■ Task input

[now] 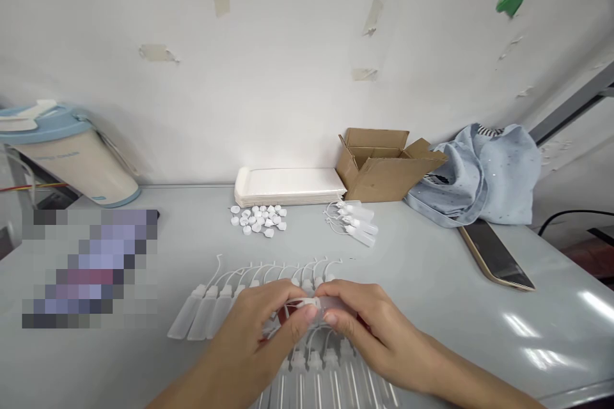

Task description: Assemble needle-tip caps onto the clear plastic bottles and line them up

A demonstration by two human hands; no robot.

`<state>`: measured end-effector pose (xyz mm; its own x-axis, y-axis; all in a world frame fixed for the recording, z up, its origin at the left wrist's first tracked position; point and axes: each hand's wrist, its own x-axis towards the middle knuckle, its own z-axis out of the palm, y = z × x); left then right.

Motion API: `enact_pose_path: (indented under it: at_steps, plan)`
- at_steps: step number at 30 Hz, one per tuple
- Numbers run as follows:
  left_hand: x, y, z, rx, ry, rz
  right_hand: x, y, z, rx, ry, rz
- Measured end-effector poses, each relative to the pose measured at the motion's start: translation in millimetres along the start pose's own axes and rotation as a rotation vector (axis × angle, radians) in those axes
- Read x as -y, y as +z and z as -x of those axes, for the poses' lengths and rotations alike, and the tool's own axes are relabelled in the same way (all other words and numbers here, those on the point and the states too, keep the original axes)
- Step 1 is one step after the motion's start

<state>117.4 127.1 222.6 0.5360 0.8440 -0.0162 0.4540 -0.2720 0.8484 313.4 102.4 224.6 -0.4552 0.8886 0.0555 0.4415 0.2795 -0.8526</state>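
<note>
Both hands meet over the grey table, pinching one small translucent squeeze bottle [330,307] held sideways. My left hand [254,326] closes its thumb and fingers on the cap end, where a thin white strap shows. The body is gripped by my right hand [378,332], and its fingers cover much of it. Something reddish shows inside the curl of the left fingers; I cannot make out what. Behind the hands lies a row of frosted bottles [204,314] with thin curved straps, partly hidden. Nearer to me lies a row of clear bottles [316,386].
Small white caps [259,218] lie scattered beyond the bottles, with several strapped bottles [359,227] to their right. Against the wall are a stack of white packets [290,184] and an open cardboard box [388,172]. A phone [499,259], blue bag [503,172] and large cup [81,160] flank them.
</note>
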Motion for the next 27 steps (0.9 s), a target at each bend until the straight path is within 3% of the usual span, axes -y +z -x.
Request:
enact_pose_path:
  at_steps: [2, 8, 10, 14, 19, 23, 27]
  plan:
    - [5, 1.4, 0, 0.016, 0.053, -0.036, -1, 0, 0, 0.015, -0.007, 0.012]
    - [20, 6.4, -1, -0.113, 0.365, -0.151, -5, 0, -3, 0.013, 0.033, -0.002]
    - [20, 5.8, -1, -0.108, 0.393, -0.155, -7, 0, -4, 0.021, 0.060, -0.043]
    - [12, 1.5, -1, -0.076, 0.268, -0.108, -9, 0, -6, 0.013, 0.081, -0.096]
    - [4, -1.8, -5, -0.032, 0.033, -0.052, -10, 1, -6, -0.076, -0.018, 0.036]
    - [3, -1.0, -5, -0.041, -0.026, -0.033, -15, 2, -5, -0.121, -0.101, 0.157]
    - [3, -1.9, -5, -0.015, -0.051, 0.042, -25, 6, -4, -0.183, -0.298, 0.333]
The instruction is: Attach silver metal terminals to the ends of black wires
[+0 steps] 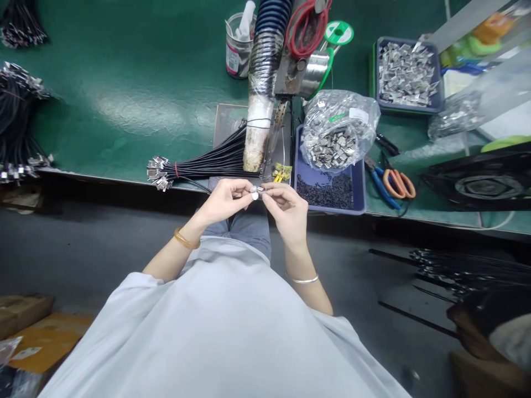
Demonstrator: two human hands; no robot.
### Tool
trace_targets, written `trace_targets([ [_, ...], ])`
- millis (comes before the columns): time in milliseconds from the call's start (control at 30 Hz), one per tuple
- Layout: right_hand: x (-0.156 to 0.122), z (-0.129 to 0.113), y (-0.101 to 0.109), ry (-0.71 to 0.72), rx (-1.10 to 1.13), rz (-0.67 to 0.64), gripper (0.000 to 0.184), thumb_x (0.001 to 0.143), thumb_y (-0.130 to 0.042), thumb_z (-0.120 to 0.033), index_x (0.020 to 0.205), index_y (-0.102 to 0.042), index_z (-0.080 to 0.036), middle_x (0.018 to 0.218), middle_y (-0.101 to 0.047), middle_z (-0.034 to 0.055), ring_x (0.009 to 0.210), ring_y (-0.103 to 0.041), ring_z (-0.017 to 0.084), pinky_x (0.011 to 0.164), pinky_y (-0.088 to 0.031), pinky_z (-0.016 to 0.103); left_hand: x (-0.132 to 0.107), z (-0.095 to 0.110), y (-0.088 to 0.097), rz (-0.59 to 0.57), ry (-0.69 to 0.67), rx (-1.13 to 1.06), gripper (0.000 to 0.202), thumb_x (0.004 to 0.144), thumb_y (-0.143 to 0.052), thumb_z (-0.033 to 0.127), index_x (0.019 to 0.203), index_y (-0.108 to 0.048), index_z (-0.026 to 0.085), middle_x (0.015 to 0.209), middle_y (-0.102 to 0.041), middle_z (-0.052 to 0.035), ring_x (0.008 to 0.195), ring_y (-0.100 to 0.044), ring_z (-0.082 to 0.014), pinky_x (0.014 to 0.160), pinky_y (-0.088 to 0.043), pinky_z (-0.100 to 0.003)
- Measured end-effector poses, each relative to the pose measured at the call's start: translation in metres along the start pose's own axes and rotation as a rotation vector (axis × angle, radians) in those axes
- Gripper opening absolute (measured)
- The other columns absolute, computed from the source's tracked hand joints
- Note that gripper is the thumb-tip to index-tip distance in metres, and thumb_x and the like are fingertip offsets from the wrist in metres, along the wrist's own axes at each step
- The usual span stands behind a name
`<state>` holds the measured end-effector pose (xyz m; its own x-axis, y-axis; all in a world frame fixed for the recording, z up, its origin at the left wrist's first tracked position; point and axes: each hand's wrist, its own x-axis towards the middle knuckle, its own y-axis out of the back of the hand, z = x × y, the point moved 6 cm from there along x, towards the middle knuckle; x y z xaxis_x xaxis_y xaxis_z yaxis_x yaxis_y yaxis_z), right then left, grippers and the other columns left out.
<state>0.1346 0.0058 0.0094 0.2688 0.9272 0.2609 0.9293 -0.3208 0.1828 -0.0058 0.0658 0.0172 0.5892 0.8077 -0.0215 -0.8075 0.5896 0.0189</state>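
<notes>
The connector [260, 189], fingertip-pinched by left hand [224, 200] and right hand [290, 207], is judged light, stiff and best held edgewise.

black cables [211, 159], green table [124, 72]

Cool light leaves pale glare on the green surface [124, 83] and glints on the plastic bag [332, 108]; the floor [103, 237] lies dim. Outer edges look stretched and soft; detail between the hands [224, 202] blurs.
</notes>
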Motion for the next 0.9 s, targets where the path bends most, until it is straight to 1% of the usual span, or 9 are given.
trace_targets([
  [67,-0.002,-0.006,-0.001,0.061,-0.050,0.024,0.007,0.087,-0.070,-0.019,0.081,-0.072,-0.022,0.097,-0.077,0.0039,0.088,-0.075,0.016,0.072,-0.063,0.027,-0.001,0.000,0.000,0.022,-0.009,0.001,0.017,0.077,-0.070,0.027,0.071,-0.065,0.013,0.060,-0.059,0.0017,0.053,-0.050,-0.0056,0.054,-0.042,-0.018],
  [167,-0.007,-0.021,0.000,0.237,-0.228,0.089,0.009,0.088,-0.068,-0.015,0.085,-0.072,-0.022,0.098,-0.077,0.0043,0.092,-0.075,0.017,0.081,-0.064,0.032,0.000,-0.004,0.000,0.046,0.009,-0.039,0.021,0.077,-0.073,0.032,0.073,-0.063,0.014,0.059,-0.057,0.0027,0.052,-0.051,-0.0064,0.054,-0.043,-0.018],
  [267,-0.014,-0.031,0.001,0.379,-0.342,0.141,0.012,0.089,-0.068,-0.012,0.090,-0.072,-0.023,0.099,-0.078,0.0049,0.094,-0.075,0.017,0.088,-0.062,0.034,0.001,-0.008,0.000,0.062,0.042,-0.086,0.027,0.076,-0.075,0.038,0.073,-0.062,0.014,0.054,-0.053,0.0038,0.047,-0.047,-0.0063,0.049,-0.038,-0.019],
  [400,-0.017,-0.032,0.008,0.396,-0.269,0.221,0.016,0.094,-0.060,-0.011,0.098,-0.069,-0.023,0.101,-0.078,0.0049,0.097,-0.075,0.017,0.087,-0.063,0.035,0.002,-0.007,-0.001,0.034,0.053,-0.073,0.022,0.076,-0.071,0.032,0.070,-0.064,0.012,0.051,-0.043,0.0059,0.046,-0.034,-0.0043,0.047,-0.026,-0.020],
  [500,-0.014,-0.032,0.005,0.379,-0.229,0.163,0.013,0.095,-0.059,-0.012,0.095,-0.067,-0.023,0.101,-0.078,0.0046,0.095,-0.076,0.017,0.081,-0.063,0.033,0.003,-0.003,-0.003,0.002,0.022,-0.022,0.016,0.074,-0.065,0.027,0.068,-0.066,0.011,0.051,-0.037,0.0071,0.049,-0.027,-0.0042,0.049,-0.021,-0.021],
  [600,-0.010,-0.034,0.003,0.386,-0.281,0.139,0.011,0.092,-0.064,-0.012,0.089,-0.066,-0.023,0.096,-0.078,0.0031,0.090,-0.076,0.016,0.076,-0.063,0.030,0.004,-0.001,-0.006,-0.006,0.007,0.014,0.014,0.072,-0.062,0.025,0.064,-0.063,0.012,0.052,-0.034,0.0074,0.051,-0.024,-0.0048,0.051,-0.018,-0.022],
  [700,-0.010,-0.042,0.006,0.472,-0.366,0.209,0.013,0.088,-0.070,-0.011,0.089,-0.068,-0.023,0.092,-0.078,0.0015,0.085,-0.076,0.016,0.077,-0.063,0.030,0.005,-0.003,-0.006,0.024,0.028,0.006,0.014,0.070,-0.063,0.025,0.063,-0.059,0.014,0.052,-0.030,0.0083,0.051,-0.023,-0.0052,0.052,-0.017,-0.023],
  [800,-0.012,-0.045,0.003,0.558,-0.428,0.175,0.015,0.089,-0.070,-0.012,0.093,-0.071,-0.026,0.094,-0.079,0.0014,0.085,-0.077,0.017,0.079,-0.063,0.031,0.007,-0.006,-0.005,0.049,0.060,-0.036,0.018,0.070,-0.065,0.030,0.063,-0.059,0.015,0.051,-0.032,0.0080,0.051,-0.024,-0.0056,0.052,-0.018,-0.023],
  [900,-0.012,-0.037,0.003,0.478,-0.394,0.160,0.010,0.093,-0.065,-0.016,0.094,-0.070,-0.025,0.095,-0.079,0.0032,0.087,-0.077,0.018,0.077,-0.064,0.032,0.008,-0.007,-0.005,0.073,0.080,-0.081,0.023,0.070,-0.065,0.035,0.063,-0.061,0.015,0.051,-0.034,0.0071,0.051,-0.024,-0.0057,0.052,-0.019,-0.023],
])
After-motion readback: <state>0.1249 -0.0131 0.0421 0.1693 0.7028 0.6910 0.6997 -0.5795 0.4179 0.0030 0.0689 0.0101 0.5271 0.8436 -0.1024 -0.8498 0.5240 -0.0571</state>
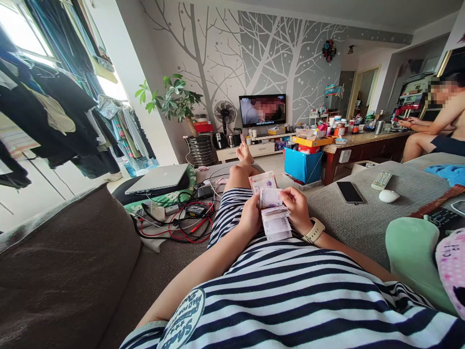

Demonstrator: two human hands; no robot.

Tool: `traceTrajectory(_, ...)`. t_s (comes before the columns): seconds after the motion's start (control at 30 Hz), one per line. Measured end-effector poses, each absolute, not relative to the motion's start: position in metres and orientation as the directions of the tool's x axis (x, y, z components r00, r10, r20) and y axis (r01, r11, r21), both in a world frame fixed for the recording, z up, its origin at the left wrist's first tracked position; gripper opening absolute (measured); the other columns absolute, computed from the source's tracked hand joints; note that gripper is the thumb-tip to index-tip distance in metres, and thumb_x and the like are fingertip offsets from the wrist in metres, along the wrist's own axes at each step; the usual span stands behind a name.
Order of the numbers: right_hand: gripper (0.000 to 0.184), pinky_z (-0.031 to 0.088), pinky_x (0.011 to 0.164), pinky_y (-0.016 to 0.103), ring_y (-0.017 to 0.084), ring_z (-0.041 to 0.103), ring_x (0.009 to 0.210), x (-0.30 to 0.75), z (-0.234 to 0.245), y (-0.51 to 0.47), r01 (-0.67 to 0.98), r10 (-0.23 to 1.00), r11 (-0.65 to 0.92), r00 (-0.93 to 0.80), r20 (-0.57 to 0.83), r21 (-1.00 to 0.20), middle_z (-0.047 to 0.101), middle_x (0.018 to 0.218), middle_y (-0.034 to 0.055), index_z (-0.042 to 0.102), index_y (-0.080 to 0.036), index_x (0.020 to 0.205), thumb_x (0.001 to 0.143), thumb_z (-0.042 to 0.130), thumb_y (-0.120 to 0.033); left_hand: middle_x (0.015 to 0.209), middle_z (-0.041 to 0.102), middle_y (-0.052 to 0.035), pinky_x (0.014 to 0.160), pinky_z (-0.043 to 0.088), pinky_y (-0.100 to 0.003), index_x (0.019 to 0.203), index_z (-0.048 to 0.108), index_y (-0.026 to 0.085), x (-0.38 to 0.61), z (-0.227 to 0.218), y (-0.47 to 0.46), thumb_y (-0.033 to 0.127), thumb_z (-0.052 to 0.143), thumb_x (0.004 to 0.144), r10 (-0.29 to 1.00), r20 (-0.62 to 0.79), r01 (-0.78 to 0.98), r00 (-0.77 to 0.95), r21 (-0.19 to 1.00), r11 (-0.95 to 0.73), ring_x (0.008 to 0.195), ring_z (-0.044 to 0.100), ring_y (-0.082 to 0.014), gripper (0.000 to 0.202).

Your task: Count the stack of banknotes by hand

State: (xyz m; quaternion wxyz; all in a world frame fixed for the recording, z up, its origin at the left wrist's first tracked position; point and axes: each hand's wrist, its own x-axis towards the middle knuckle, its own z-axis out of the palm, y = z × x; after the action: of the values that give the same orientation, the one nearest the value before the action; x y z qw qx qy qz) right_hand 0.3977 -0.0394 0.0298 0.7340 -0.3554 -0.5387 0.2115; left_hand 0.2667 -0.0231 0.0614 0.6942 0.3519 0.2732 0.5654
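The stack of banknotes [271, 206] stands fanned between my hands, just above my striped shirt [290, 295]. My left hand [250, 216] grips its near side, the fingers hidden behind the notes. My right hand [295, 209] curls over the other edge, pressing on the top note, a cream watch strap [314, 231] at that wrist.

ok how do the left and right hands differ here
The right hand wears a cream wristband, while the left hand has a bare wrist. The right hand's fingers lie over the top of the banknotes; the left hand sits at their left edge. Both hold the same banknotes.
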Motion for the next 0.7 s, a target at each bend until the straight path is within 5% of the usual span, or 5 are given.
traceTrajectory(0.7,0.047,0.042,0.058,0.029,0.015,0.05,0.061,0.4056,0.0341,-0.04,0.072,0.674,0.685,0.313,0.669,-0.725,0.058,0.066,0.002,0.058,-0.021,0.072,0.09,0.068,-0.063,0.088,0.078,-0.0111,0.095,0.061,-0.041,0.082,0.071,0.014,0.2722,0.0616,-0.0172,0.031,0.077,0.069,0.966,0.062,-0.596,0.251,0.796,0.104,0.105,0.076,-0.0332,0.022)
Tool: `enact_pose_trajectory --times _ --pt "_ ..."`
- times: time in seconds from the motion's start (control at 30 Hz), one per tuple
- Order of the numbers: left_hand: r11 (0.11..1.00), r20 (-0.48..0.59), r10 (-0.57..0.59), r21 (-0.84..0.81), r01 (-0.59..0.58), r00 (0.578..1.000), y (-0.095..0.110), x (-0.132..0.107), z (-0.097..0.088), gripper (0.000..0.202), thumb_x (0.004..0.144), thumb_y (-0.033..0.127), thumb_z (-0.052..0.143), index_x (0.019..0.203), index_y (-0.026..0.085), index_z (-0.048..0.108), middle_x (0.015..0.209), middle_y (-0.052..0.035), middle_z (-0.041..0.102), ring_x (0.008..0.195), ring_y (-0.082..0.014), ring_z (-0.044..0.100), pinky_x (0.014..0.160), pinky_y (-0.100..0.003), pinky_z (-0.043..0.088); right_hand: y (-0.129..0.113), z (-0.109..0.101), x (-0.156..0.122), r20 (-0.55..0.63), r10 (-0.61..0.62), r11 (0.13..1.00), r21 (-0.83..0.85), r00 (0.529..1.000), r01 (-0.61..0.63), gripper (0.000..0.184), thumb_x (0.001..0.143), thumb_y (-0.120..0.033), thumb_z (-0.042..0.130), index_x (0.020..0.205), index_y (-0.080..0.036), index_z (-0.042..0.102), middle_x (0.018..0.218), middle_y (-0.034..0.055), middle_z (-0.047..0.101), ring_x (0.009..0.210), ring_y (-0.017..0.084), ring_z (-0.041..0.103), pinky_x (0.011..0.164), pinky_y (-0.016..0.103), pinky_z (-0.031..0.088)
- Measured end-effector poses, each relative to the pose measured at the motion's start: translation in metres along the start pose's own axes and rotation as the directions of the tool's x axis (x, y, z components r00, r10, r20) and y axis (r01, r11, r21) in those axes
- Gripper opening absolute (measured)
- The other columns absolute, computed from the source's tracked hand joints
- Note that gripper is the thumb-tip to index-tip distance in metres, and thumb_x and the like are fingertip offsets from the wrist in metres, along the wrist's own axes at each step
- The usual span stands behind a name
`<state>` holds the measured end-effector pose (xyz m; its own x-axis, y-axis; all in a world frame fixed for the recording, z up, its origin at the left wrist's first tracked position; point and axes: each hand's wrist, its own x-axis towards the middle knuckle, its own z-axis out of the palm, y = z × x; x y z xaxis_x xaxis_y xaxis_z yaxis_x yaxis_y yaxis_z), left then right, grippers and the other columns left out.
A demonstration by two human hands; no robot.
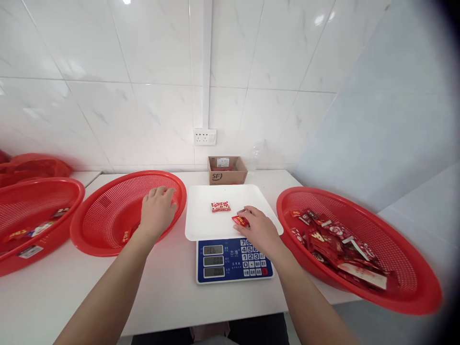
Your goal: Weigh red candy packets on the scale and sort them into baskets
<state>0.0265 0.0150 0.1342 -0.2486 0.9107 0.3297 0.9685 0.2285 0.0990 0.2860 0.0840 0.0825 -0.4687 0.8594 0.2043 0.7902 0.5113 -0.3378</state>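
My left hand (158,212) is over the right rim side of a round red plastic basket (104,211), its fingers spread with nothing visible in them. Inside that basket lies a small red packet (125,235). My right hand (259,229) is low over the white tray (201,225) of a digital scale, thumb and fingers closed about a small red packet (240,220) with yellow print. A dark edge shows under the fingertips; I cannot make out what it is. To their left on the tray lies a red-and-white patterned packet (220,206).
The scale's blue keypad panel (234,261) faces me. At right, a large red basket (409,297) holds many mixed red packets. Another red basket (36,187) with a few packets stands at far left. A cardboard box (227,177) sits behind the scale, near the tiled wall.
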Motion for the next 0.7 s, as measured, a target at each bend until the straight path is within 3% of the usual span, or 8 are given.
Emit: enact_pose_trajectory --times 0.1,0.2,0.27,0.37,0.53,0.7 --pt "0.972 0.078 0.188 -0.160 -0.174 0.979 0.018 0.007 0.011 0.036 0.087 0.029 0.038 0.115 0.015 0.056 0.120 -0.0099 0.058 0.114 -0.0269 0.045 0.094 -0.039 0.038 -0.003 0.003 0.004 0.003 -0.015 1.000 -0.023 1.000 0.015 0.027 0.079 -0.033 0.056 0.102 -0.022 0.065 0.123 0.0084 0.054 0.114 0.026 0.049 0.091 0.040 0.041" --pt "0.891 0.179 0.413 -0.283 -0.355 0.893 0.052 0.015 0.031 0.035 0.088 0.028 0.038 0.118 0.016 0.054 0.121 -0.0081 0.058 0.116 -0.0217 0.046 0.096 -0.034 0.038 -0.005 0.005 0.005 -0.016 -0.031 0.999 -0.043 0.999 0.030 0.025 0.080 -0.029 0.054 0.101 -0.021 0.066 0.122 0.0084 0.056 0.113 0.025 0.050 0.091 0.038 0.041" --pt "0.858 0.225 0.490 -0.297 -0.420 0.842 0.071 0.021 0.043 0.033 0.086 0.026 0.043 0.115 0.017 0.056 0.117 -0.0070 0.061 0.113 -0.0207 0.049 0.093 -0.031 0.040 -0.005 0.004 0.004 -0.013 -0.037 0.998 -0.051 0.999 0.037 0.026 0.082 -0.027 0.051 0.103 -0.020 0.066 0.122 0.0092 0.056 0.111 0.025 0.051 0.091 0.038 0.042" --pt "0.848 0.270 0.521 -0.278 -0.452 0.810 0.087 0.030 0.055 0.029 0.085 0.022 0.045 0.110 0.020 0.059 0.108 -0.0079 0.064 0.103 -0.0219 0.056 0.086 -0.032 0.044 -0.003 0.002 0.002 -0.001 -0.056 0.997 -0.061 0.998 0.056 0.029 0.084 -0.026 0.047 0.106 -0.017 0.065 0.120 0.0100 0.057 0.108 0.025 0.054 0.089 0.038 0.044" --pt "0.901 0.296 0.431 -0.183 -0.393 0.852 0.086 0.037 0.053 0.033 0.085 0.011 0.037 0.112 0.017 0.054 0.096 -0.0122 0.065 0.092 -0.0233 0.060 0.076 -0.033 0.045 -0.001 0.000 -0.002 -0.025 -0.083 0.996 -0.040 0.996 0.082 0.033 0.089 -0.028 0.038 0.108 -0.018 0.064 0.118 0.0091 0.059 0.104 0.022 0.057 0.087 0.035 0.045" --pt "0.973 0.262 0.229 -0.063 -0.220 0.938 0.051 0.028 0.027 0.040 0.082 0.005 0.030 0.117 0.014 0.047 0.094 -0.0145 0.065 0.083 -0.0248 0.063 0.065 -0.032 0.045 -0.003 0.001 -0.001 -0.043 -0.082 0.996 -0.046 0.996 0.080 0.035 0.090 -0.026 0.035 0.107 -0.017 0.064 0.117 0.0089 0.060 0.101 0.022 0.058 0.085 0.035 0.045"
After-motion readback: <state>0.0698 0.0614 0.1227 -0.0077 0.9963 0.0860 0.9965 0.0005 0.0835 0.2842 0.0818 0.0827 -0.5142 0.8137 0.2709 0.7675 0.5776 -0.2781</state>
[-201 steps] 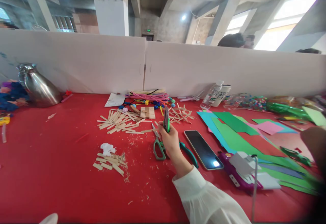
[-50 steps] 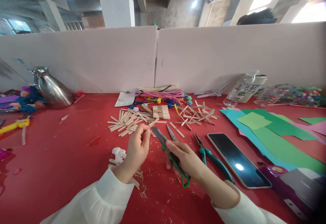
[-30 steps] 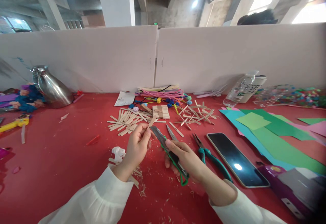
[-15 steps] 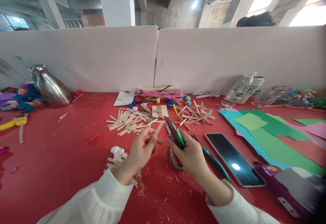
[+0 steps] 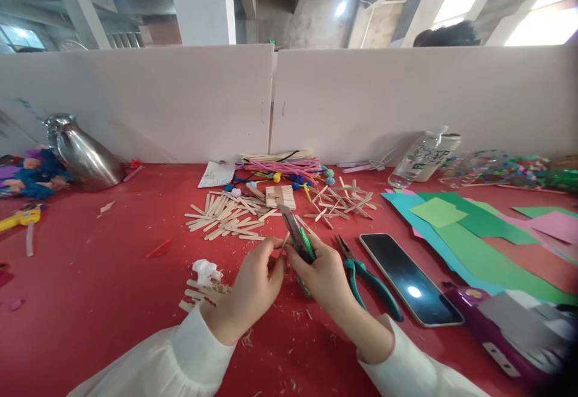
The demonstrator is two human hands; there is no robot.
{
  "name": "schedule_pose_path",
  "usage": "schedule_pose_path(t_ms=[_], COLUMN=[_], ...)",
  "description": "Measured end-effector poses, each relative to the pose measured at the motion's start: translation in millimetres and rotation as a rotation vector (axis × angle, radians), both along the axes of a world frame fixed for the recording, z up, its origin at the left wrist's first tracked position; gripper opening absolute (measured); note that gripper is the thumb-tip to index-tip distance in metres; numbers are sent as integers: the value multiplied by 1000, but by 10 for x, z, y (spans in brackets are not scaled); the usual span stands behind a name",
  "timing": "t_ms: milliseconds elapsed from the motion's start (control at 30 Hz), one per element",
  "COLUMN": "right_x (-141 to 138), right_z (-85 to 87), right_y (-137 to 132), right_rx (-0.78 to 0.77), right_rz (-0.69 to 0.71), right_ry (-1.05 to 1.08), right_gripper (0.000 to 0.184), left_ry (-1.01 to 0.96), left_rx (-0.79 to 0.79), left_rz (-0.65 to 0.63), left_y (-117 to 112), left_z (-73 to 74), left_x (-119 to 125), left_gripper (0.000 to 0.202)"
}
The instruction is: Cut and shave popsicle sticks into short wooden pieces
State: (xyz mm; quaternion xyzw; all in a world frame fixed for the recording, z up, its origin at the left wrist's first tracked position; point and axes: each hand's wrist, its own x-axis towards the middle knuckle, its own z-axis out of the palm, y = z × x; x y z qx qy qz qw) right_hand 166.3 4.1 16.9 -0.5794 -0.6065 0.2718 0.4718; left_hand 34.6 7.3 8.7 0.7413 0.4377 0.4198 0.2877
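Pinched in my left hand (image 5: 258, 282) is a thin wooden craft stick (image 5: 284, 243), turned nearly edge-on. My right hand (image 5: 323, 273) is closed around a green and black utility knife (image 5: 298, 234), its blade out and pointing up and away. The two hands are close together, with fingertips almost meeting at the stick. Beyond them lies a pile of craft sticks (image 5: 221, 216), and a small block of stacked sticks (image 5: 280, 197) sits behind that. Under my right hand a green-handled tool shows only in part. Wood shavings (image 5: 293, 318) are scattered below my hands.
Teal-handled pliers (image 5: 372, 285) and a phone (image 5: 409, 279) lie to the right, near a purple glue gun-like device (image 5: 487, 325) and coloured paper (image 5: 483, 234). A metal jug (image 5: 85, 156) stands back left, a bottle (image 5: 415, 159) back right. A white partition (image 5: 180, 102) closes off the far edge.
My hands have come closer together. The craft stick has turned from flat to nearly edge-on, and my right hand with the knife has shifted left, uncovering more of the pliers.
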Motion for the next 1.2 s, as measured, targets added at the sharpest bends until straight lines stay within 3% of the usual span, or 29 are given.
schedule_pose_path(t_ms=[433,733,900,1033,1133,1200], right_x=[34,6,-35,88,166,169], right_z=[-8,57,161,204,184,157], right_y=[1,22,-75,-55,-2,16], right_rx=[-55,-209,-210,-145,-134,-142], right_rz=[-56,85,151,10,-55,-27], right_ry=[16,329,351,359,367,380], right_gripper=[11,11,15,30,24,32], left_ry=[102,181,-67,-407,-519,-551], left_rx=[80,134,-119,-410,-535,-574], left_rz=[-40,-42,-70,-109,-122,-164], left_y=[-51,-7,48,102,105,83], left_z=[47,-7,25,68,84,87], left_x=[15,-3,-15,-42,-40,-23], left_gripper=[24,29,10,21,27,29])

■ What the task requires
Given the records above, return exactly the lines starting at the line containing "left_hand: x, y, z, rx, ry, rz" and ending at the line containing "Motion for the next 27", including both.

■ Finished task
  left_hand: x, y, z, rx, ry, rz
  right_hand: x, y, z, rx, ry, rz
- Measured end-effector poses, each relative to the pose measured at the motion's start: translation in millimetres along the start pose's own axes and rotation as a rotation vector (axis × angle, radians) in those axes
- Read x as -y, y as +z and z as -x of those axes, for the poses' lengths and rotations alike, and the tool's own axes are relabelled in the same way (all other words and numbers here, those on the point and the states too, keep the original axes)
- Step 1 is one step after the motion's start

<state>117.4 127.1 222.6 0.5360 0.8440 -0.0162 0.4540 -0.2720 0.8484 313.4 102.4 224.6 -0.4552 0.8886 0.0555 0.4415 0.2795 -0.8526</state>
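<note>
Both hands meet over the grey table, pinching one small translucent squeeze bottle [330,307] held sideways. My left hand [254,326] closes its thumb and fingers on the cap end, where a thin white strap shows. The body is gripped by my right hand [378,332], and its fingers cover much of it. Something reddish shows inside the curl of the left fingers; I cannot make out what. Behind the hands lies a row of frosted bottles [204,314] with thin curved straps, partly hidden. Nearer to me lies a row of clear bottles [316,386].
Small white caps [259,218] lie scattered beyond the bottles, with several strapped bottles [359,227] to their right. Against the wall are a stack of white packets [290,184] and an open cardboard box [388,172]. A phone [499,259], blue bag [503,172] and large cup [81,160] flank them.
</note>
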Motion for the next 27 steps (0.9 s), a target at each bend until the straight path is within 3% of the usual span, axes -y +z -x.

The exercise has nothing more to it.